If the unexamined life is not worth living, what can you say of the over-examined life? That it’s worth sharing?

He touches his splotchy skin every now and then as he talks.

“I might have drifted into some ordinary job but for the psoriasis,” he says. He wrote about his chronic condition, natch, in an essay titled: “At War With My Skin.”

He included the essay, natch, in his memoir “Self-Consciousness.”

The skin problem made his commitment to writing “more fierce,” he says, because he needed as much time as possible to sit on the beach and let the sun burn the itching away.

Updike seems easy in his skin this day. He plays a little golf, and he has served as a marshal at a Ryder Cup match and the U.S. Open. He lives in Beverly, Mass., now, with his second wife, Martha.
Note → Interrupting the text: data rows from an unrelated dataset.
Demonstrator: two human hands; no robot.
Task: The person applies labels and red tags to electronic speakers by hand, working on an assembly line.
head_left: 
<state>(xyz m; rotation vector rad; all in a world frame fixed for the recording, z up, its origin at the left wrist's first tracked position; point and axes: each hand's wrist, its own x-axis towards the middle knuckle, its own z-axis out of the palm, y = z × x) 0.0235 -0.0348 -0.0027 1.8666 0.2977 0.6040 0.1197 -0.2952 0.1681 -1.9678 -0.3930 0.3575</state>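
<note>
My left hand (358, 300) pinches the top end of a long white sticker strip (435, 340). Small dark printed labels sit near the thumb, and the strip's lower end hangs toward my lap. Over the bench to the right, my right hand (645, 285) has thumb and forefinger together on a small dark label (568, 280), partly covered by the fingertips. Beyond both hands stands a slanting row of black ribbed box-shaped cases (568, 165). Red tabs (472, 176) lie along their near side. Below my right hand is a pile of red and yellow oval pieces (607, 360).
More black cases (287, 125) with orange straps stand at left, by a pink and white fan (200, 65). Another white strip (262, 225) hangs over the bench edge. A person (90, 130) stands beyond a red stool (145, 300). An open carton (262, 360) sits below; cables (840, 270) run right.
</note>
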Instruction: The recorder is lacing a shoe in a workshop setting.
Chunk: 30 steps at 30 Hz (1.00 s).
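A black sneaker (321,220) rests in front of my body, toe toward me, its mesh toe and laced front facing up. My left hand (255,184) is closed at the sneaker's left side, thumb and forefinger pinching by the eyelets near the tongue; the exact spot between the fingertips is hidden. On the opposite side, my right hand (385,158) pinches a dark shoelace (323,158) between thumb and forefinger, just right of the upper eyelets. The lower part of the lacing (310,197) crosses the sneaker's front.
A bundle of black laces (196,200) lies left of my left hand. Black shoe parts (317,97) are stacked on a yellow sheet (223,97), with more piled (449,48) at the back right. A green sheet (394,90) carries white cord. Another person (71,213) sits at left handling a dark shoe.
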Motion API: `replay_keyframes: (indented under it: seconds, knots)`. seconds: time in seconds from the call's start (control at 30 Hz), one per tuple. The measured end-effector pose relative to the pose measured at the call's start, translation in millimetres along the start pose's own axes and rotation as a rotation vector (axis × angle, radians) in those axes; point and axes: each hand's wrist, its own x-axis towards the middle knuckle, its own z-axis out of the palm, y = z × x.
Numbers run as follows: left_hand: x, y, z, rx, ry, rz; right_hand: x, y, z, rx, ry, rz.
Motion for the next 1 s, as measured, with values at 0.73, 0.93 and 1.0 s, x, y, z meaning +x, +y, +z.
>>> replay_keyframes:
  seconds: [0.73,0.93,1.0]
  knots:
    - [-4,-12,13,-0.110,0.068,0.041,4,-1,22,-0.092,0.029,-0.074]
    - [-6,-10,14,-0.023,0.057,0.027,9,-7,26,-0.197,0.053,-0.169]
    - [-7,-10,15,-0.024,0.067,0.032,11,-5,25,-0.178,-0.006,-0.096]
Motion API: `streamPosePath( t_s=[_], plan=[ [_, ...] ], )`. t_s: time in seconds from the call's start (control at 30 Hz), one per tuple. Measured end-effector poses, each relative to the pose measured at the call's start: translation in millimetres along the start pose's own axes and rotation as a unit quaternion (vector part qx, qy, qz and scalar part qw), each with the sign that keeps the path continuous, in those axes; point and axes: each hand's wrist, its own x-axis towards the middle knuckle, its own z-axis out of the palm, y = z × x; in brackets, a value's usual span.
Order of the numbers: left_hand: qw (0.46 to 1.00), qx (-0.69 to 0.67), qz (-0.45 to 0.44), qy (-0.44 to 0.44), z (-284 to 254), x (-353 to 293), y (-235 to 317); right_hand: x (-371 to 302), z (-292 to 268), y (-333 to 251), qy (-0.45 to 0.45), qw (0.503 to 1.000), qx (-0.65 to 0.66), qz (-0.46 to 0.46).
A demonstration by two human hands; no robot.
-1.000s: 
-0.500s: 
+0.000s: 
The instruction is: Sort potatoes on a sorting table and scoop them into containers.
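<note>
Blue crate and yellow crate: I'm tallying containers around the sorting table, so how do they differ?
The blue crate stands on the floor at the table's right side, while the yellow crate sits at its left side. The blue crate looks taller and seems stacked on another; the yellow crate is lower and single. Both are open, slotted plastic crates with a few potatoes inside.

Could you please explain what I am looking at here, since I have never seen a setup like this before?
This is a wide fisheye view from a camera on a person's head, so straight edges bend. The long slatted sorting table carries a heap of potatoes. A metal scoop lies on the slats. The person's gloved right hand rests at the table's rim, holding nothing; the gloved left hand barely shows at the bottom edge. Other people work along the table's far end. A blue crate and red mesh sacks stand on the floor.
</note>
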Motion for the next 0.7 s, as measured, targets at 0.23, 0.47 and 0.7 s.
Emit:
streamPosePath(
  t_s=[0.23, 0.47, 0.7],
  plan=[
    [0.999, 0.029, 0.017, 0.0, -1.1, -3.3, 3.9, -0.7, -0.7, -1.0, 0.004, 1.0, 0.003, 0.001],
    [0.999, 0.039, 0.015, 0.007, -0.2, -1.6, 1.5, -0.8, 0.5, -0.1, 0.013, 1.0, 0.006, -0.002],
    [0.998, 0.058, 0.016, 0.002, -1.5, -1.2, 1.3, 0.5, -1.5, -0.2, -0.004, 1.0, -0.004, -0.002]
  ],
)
Writing regrets? He has a few. The original Rabbit novels, for instance, were written too fast and contained some factual errors. He has tried to fix the errors in subsequent editions.

Mostly he is pleased with his writing life. He has another novel coming out in the fall. “I’m reading proofs now,” he says. “That’s what’s in the brown folder.”

And on this Boston Marathon day, he is thinking about the long run. He glances over his shoulder at the television above the bar. He watches the end of the race and an interview with the winner.

Now it’s time for Updike to run. He reaches for the folder and tucks it under his arm. The working title of the novel is “Villages.” It’s a story about an aging computer programmer, he says, and about “a life’s education via the towns you live in.”

By education, he means a philosophical construct to help us stay amused and amazed in this strange and changing world. By towns, he means places like Shillington, Pa., Ipswich and Beverly.

And by you, he doesn’t mean you, of course. He means Updike.